TASK STATEMENT = The entries below contain a stretch that opens with the line containing "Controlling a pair" and closes with the line containing "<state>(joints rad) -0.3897"; set down that stretch exactly, both ends included, and nothing else.

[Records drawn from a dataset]

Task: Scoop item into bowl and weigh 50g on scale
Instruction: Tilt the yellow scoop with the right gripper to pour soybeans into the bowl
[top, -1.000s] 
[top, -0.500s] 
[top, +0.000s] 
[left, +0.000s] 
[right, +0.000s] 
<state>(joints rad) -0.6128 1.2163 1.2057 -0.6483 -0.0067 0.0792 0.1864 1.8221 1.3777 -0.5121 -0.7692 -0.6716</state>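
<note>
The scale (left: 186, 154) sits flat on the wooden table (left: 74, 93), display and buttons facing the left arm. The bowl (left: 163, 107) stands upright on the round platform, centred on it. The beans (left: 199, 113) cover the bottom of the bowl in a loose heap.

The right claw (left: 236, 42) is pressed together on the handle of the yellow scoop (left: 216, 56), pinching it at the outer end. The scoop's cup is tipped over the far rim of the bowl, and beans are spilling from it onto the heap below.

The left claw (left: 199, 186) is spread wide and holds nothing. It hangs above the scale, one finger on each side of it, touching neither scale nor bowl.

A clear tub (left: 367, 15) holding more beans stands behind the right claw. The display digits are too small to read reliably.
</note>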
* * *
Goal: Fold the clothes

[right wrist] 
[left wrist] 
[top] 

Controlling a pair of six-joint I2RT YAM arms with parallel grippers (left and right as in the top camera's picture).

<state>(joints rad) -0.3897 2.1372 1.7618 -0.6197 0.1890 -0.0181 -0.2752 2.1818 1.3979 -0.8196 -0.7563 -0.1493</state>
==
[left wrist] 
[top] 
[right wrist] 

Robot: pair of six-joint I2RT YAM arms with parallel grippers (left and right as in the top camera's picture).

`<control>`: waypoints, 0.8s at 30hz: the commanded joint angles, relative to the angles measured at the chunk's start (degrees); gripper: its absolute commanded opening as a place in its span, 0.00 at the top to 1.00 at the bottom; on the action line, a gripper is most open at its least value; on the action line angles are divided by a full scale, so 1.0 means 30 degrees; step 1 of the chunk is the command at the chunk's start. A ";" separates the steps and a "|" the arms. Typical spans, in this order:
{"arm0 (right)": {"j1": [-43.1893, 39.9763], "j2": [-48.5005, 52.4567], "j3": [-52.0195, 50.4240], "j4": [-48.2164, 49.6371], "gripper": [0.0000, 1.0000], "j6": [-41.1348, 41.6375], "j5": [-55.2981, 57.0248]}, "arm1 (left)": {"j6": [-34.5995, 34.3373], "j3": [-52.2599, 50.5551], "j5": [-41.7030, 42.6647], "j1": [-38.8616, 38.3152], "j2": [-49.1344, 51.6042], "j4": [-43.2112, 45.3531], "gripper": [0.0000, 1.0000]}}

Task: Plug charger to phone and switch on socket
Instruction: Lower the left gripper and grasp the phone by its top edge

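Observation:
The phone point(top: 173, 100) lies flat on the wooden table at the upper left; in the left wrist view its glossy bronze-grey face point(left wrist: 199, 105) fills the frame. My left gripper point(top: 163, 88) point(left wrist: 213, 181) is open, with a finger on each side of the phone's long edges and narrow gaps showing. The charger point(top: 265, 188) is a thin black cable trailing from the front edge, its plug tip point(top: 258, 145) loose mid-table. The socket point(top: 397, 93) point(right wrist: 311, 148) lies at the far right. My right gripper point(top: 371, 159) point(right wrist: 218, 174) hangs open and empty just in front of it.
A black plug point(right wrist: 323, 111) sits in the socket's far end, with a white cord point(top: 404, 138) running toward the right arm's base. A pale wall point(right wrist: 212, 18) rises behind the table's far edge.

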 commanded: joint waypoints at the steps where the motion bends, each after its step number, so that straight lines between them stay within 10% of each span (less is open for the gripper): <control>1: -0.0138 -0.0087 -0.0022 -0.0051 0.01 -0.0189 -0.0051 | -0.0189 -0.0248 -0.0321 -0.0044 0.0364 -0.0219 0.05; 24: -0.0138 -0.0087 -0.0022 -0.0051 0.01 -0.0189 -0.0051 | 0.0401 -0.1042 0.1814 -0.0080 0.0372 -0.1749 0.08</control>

SOLVED EXERCISE =
Controlling a pair of six-joint I2RT YAM arms with parallel grippers (left and right as in the top camera's picture).

<state>(joints rad) -0.3897 2.1372 1.7618 -0.6197 0.1890 -0.0181 -0.2752 2.1818 1.3979 -0.8196 -0.7563 -0.1493</state>

What was produced is the complete output.